Он швыряет глаз в унитаз и в страшной спешке дергает за ручку.
Пока не успел вмешаться сатана.
Туалет древний – из тех, где вода с ревом и воем устремляется по трубе к унитазу, клокочет в образовавшемся в его керамической чаше водовороте, шумно вздыхает и, наконец, словно делая одолжение, проваливается. Знак сатаны исчезает.
С пустой глазницей, орошая все вокруг кровью, он опускается на колени, молится: Спасибо тебе, Господи! Спасибо тебе, Господи! – и рыдает, в то время как ангелы в сверкающих одеждах и с сияющими ликами спускаются с небес, чтобы заключить его в объятия, ничуть не пугаясь его залитого липкой кровью алого лица-маски. Потому что теперь он один из них и вместе с ними воспарит в горние выси. И однажды вы в такое же вот ветреное январское утро, подняв глаза к небу, увидите его – или похожий на него лик, проступивший сквозь кудлатую снеговую тучу.
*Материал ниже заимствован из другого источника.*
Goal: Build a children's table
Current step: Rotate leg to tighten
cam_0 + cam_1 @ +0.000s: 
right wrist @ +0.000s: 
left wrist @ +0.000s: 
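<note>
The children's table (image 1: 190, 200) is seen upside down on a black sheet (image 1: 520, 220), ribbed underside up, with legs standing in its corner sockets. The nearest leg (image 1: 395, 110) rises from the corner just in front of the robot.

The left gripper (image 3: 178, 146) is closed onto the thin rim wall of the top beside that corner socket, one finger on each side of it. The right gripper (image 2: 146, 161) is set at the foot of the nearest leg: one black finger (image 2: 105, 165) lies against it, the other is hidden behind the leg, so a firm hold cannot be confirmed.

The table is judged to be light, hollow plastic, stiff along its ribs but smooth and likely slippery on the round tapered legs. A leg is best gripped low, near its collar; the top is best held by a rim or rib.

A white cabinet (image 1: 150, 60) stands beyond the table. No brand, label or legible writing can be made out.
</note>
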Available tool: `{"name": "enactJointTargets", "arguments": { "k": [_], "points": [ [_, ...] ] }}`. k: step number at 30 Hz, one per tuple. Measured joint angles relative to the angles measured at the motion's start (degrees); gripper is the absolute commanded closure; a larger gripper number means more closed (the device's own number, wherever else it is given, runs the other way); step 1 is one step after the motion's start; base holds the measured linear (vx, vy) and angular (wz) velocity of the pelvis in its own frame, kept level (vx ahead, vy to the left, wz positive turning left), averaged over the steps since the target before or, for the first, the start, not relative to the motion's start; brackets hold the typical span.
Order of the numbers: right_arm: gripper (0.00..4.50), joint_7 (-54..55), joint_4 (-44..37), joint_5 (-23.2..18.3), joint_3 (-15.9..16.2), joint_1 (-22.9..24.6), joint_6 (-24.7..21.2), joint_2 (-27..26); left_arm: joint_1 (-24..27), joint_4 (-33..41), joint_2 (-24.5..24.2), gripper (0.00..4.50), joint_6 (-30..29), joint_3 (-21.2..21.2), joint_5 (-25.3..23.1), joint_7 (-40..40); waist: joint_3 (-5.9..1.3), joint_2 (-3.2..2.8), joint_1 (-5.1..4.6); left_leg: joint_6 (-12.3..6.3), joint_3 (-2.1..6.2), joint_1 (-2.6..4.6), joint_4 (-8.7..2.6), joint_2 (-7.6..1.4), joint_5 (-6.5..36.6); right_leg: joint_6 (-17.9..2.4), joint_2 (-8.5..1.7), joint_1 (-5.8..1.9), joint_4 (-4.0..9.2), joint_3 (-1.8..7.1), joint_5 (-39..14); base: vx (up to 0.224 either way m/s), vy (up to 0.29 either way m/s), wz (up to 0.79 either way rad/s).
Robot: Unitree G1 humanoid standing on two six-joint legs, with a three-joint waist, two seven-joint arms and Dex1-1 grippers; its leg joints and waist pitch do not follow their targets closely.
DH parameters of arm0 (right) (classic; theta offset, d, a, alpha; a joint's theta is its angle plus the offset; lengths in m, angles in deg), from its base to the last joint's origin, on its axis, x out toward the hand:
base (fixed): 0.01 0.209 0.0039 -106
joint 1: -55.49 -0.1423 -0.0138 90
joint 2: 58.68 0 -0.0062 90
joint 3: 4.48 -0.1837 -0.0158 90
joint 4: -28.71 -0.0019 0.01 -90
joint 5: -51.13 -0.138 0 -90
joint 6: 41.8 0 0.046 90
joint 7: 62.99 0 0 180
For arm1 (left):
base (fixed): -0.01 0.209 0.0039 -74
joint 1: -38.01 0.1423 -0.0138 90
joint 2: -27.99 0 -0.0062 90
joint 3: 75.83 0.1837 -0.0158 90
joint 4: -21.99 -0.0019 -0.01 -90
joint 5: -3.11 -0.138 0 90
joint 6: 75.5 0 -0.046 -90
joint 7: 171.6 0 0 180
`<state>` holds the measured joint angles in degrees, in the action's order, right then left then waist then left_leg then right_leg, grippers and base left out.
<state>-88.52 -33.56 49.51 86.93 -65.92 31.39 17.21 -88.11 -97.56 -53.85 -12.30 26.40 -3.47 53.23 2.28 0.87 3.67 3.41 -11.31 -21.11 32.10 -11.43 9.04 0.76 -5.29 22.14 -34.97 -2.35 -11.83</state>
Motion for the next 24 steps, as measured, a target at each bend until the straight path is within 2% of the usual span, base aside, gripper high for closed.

Пугающая мысль, что с этими похоронами не все ладно вернее, все неладно, впервые посетила Мередита, когда он увидел напротив входа в церковь чудовищных размеров гроб. Он стоял на возвышенном, чуть ли не вровень с алтарем, помосте и был освещен мощным прожектором, а крышка была снята, как бывает перед публичной церемонией прощания. Но ведь всего этого просто не может быть, верно? Ни при каких условиях! Мередит нервно оглянулся и посмотрел на других собравшихся – сам он тоже должен был скорбеть вместе с ними, – но никто, казалось, ничего необычного или неуместного в происходящем не замечал. Люди плакали, шмыгали носами, рыдали, их лица были мокры от слез и искажены страданием. В чертах проступала детская горечь, ребяческое отчаяние, к которому примешивалась еще и злость, даже ярость. Мередит почувствовал, что его начинает мутить: сидевшие вокруг него тесной, сплоченной толпой на деревянных церковных скамьях вызывали у него острое, до тошноты, раздражение. Он в принципе терпеть не мог толпы и часто испытывал головокружение или начинал задыхаться даже в более приятном окружении и в более приспособленных для массовых действ помещениях, например, в хорошо вентилируемых, с мягкими сиденьями концертных или театральных залах. Тогда он поднимался с места и, бормоча извинения, начинал протискиваться к выходу, желая побыстрее оказаться на улице, где можно было глотнуть свежего воздуха. Но эти люди? С грубыми лицами, приземистые – многие женщины явно страдали от избыточного веса, а у мужчин на животах, похожих на арбузы, расходились рубашки. Кто они, собственно, такие? И почему он, вице-президент страховой компании «Трансконтинентал», находится среди них?